- [What is required]:
Needed from the data below: all lines that contain the word "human".

[Provided material — start]

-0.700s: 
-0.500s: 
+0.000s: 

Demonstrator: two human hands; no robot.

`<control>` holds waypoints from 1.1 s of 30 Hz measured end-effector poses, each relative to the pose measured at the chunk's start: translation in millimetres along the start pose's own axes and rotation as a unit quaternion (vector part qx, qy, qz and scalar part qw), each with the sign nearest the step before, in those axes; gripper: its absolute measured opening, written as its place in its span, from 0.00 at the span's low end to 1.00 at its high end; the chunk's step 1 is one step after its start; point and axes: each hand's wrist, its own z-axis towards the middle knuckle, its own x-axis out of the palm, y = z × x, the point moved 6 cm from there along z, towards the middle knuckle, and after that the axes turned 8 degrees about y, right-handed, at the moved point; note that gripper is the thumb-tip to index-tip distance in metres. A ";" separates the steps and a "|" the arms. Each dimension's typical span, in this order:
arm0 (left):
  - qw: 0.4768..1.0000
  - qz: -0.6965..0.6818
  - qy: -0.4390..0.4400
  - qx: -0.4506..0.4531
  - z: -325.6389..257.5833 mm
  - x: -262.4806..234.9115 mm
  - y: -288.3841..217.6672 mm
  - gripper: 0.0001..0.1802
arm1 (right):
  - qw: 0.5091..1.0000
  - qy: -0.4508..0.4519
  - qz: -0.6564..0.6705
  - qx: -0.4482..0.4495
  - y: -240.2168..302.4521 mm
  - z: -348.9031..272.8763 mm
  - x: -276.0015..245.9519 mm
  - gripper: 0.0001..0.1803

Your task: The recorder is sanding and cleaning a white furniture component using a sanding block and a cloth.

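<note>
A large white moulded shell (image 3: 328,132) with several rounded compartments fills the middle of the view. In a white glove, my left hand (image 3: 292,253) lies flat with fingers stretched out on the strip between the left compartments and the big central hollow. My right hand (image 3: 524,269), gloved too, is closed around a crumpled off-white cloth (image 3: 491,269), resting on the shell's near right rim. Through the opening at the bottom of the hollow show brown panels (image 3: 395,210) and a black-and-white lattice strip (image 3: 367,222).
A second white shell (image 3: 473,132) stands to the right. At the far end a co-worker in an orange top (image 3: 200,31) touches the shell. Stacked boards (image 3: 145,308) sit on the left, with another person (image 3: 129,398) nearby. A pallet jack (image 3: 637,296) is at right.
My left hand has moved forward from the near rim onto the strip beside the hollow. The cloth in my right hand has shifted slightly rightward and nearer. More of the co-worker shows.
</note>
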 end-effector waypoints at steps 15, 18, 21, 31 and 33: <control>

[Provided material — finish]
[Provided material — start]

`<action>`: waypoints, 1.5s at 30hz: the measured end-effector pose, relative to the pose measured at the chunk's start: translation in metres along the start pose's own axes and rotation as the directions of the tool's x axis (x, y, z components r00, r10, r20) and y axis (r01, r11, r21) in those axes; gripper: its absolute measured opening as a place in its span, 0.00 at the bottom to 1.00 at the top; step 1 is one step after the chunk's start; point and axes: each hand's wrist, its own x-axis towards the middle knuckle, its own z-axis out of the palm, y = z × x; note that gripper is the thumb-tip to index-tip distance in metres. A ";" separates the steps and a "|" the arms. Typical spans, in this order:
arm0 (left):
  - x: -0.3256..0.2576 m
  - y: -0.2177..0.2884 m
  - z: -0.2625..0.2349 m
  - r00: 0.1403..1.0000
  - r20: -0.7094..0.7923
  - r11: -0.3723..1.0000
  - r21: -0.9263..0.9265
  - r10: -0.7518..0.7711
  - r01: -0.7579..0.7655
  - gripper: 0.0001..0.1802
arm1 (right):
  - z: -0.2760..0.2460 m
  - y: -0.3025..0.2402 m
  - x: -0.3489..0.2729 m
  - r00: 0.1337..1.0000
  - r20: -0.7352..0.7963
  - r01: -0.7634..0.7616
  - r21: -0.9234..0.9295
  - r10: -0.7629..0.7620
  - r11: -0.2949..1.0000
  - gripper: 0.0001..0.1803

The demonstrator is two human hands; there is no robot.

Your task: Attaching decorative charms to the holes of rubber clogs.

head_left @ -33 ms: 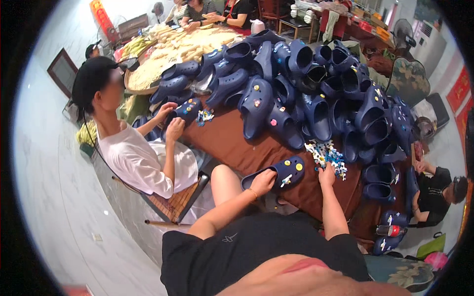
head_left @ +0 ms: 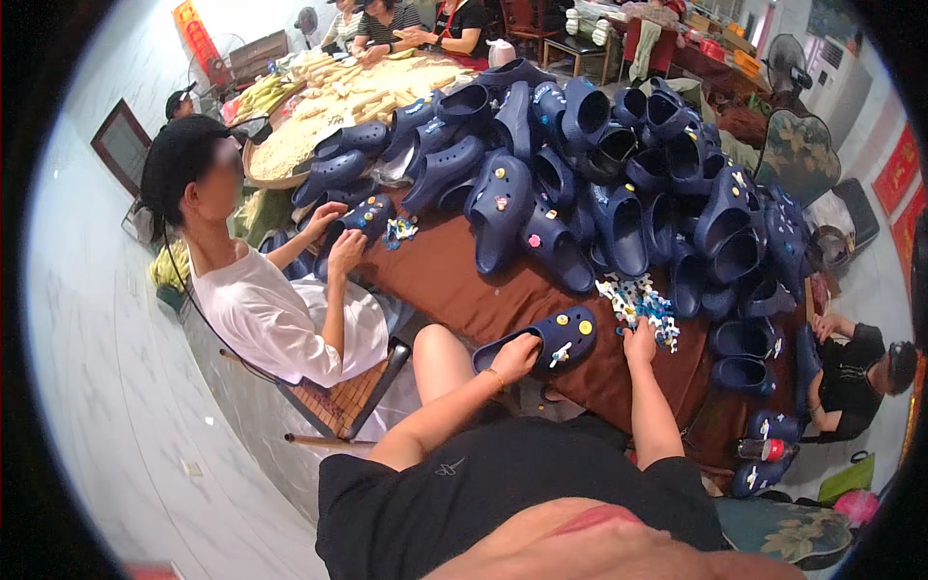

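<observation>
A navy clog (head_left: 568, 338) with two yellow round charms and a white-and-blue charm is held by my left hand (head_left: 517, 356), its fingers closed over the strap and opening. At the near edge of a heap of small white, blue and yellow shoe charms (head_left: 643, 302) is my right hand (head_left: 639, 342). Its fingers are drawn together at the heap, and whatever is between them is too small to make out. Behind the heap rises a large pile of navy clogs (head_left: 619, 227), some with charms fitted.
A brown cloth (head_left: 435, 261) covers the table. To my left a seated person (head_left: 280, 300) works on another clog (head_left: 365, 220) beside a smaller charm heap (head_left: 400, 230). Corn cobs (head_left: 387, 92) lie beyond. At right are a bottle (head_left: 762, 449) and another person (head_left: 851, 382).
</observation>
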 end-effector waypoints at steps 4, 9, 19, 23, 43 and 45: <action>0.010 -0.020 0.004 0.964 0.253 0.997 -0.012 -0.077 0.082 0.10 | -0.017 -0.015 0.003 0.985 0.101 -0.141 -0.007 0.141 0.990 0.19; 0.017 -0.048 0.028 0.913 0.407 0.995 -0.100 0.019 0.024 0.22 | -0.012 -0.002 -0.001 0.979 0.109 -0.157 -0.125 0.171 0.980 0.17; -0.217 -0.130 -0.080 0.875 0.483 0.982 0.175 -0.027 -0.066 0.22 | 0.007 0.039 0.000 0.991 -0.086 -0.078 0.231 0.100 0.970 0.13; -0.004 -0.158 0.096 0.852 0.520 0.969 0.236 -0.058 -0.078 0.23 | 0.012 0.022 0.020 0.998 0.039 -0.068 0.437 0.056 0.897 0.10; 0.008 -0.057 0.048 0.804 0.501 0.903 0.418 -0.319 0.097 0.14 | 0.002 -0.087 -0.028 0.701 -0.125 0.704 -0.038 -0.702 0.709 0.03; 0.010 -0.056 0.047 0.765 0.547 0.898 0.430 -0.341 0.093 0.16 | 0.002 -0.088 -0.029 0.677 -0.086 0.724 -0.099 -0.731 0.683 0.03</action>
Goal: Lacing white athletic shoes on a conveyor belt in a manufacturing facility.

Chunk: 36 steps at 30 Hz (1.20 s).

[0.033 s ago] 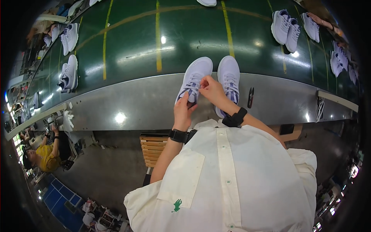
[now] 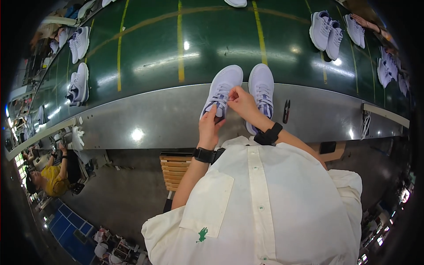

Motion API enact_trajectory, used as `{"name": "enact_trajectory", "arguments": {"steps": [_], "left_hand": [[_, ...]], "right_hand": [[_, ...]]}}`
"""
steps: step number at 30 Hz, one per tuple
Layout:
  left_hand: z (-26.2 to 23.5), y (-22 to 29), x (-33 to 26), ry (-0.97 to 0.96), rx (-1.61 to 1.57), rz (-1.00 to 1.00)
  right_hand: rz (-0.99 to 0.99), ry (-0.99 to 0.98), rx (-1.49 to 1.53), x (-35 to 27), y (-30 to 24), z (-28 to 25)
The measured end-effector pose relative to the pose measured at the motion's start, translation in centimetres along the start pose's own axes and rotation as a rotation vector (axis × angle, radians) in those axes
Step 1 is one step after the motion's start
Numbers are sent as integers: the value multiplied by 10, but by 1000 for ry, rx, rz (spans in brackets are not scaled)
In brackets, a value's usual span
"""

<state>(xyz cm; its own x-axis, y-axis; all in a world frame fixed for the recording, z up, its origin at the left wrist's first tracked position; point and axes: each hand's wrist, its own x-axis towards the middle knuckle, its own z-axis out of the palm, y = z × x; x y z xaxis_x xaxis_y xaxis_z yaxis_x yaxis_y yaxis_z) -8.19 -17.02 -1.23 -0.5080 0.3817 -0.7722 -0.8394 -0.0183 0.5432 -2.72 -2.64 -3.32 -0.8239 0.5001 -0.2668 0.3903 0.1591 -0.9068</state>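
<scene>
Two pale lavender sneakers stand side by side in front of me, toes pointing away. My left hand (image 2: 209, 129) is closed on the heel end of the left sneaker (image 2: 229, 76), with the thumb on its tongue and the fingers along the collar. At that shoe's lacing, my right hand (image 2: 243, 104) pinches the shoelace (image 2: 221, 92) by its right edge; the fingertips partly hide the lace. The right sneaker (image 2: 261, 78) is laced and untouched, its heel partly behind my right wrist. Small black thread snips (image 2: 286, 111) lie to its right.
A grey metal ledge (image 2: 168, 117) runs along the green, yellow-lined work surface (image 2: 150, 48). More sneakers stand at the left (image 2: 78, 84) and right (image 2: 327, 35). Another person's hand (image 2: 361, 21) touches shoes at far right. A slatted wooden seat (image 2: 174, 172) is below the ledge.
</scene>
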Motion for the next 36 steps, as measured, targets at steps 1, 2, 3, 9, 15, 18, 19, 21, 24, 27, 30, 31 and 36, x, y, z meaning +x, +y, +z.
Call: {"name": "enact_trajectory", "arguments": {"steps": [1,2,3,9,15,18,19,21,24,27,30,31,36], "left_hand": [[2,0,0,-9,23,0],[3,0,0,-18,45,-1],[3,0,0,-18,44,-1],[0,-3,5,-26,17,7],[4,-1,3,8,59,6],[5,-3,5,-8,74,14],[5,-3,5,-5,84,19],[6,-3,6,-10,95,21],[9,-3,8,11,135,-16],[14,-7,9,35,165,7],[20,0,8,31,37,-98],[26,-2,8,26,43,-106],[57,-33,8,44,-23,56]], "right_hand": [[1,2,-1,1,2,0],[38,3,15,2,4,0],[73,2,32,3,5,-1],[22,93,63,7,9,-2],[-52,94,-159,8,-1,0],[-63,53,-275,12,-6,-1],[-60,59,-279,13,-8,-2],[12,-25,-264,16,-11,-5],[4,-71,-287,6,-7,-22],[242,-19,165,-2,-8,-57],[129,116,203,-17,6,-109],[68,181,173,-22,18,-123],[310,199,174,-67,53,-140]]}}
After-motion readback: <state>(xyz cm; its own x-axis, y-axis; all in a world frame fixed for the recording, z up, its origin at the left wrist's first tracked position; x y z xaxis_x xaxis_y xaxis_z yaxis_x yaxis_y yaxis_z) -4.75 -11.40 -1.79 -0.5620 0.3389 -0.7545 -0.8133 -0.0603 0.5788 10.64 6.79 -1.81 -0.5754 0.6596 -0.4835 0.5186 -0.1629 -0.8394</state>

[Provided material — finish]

- [Response]:
Demonstrator: two human hands; no robot.
The demonstrator is two human hands; there is no robot.

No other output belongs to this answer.